But I know that I can’t go wrong by continuing to eat healthy and by changing my lifestyle.  Eating right does have health benefits and it can give the immune system a boost and gives the body more energy, which we all could use more of! 

If you want to see if there are foods that you are eating that may be making your CFS and Fibromyalgia symptoms worse, you can try an elimination diet.  I posted Dr. Paul Cheney’s CFS Elimination Diet back in 2007.   Dr. Cheney says that over half of all of the CFS patients that he studied had food sensitivities.  He believes that the best way to find out what foods a CFS patient is allergic/sensitive to is to do an elimination diet.

You can click on the link in the paragraph above that details the elimination diet, what the diet is limited to, and how you will reintroduce foods back into your diet.  That is how you find out what you are sensitive to.  I have found out from doing my own experimenting that I haves sensitivities to sugar, yeast, and processed foods.   The diet is very restricted: 

  • limited to unrefined/whole fresh foods
  • no food additives, colorings, or artificial sugars
  • gluten free, casein free, and lactose free
  • very low in salicylates
  • very low in yeast
  • hypoallergenic
  • very low in dietary glutamates
  • very low in dietary biogenic amines
  • very low in dietary solanines
  • no caffeine and no alcohol

Please read the entire CFS Elimination Diet post if you would like to try it and notice any results.  It will be hard, and it won’t be fun…but it may be worth it if you feel better.

Painful Lymph Nodes, Sore Throat & CFS Night Sweats

May 24, 2010 by Sandy Robinson  
Filed under My Journey, Symptoms

I started feeling a little better toward the end of last week but the past two nights I haven’t slept hardly at all and I’m feeling the symptoms getting worse again.  I am particularly having trouble with the CFS sore throat and the painful, swollen lymph nodes mainly under my left armpit.  So I know that when I am experiencing the sore throat and swollen/painful lymph nodes I’m still in danger.  I am supposed to go back to work on Wednesday.  I don’t know yet if I will be able to do it or not.

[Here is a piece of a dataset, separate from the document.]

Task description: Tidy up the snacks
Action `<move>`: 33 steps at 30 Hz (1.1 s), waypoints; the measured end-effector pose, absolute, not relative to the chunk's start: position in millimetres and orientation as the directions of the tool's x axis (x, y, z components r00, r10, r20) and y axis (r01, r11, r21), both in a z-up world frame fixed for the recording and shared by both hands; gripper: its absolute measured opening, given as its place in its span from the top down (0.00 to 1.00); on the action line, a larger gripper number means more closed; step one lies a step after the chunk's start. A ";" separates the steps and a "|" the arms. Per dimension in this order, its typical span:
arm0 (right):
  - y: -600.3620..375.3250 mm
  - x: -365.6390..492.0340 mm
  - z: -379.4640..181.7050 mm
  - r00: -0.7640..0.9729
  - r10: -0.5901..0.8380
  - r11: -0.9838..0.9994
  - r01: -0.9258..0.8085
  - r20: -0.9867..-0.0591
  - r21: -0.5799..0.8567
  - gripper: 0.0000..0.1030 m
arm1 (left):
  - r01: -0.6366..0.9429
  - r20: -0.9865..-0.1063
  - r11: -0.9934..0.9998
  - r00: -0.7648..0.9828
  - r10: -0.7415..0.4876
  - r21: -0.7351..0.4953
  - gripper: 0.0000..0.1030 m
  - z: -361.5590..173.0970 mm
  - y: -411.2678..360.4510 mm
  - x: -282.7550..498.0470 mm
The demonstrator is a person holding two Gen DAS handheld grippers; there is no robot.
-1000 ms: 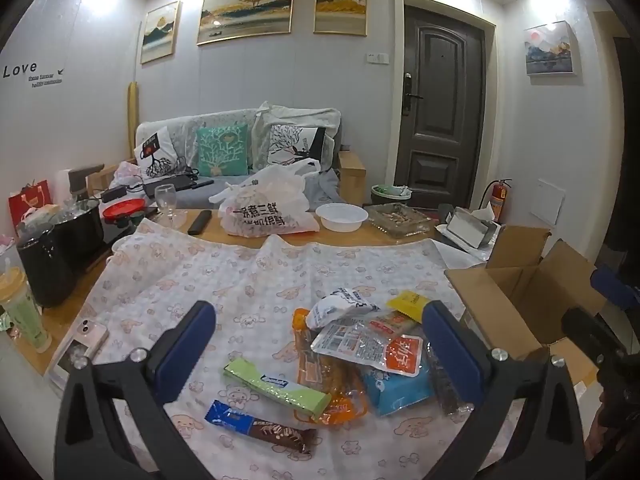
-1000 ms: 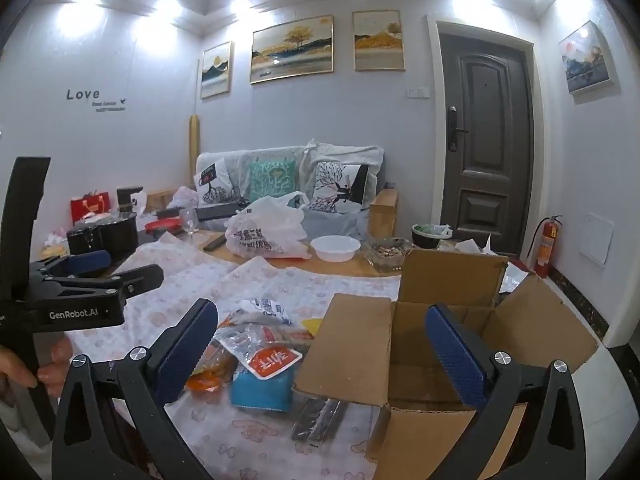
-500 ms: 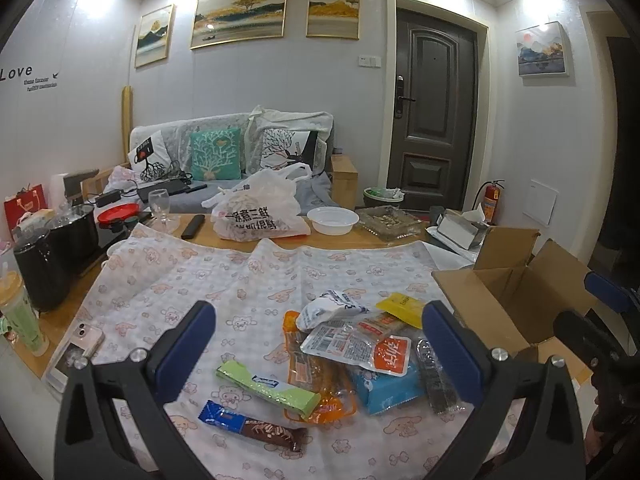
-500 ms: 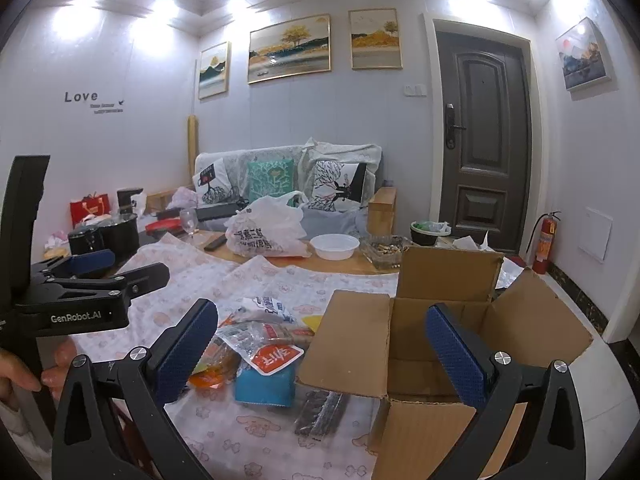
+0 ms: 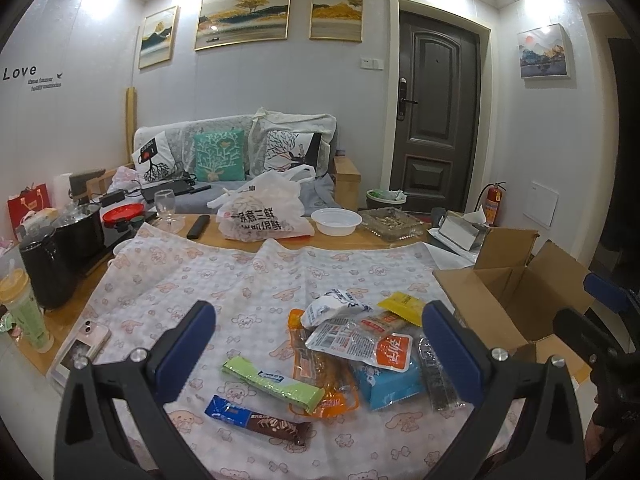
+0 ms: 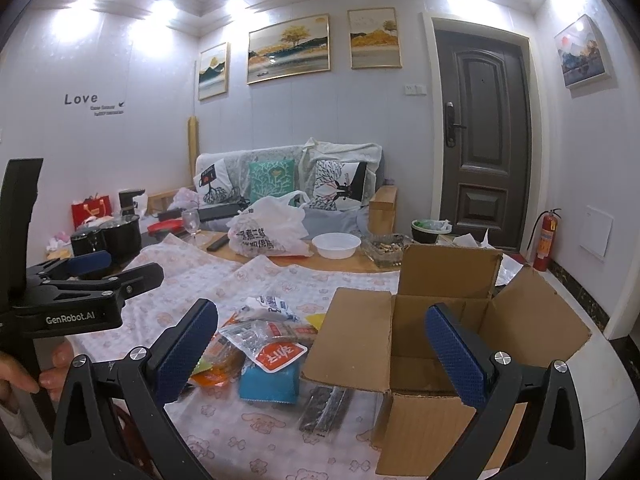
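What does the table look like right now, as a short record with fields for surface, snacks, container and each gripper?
surface: tablecloth with a cartoon print
snacks: loose pile beside the box, plus green bar and chocolate bar lying apart from it
container: cardboard box, flaps open, no snack visible inside
left gripper: open, empty
right gripper: open, empty

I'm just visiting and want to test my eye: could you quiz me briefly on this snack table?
1. True or false: the left gripper holds a snack.
2. Which lies nearest the cardboard box: A green bar, B dark clear-wrapped strip, C blue-and-brown bar?
3. What colour is the pouch under the red-labelled packet?

Key: 1 false, both grippers are open and empty; 2 B; 3 blue.
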State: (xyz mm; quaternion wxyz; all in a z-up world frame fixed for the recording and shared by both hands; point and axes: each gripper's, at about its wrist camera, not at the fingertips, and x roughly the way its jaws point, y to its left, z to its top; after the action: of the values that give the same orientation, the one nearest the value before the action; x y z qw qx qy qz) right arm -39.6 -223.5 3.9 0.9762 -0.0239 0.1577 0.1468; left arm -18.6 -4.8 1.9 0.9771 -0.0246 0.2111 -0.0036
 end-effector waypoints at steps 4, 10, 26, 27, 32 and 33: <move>-224.7 -42.0 3.9 0.908 0.275 0.957 -0.290 -0.316 0.000 0.00 | -0.001 -0.412 0.999 0.911 -0.019 -0.050 0.01 2.0 -4.8 -19.3; -224.7 -44.0 3.5 0.908 0.273 0.958 -0.287 -0.317 0.002 0.00 | 0.001 -0.412 0.999 0.911 -0.021 -0.050 0.01 2.1 -6.0 -20.7; -226.1 -48.2 2.1 0.904 0.273 0.959 -0.284 -0.329 0.013 0.00 | 0.002 -0.413 0.999 0.910 -0.023 -0.050 0.01 1.7 -8.2 -23.4; -226.0 -47.1 2.2 0.905 0.272 0.959 -0.284 -0.328 0.012 0.00 | 0.002 -0.413 0.999 0.910 -0.022 -0.049 0.01 1.6 -8.4 -22.5; -226.3 -49.8 0.8 0.901 0.279 0.956 -0.292 -0.332 0.013 0.00 | 0.003 -0.415 0.999 0.909 -0.024 -0.049 0.01 0.9 -9.0 -22.5; -225.5 -49.1 -0.4 0.901 0.279 0.956 -0.292 -0.332 0.010 0.00 | 0.006 -0.416 0.999 0.909 -0.027 -0.050 0.01 -0.3 -9.7 -22.0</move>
State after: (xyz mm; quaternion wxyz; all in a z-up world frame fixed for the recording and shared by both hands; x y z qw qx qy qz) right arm -49.1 -225.5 -0.4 0.9747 -0.0203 0.1675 0.1464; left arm -22.0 -9.7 -0.3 0.9767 -0.0236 0.2133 -0.0084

The sore throat is not real severe but it’s there enough that I can tell it is the typical CFS sore throat.  Not the type of sore throat experienced with strep throat or a cold but more of a swollen kind of sore throat.  It’s not the type of sore throat that Sucrets, cough medicine, or throat spray will help lessen the pain.  My armpits are so sore, especially the left one, that I can’t put my arm down completely at my side.  I have to keep my arm propped out so that nothing it touching. 

As I am writing this, I am also having terrible night sweats.  I have the air conditioner turned down to 70 and I am still sweating.  I can feel that my back is wet and that my hair is wet at the bottom of my neck.  With CFS it’s like going through menopause all of the time I guess!  Not fun at all.  I am just so exhausted.  I want and need to sleep so badly but I can’t fall asleep.  My body is exhausted, my eyes can barely stay open but when I lie down sleep does not come.  Last night I didn’t sleep and I only slept about 2 hours today.  Things are not looking good for me.

Driving Difficulties With ME/CFS

April 21, 2010 by Sandy Robinson  
Filed under Symptoms

The other night I wrote a post about vision problems with ME/CFS and it reminded of me how driving is affected also, partly because of the vision problems.   When I have severe flares from the CFS, I don’t drive.  I have found out over the years even during the less severe flares when I should hand the keys over to someone else.  Back before I realized how severely my driving could be affected from the CFS, I would drive and I would literally get lost in my local town.  I could seriously not remember how to get from point A to point B – in the area I have lived for years.  It is very scary. 

There are times when I can barely manuver the vehicle because I physically do not have the strength to do so.  I will notice that steering the car is extremely difficult and it is hard to keep the car steady.  I know that I have to park the vehicle and if I want or need to go somewhere (if I have the energy), my husband will have to do the driving. 

I have had to pull off the road many, many times over the years because of the fatigue from CFS.  My eyes will also get very small and squinty when the CFS is affecting me and that makes it hard to see as well.

I have to wear polarized sunglasses when driving all year round because the light hurts my eyes so bad.  If it is snowing like crazy you will see me driving with my shades on.  Driving at night proves to be difficult because of the glare from all of the headlights.   If you read the post about the vision problems with ME/CFS ,  light is a problem for our eyes.  It causes headaches, watery eyes and makes our vision blurry. 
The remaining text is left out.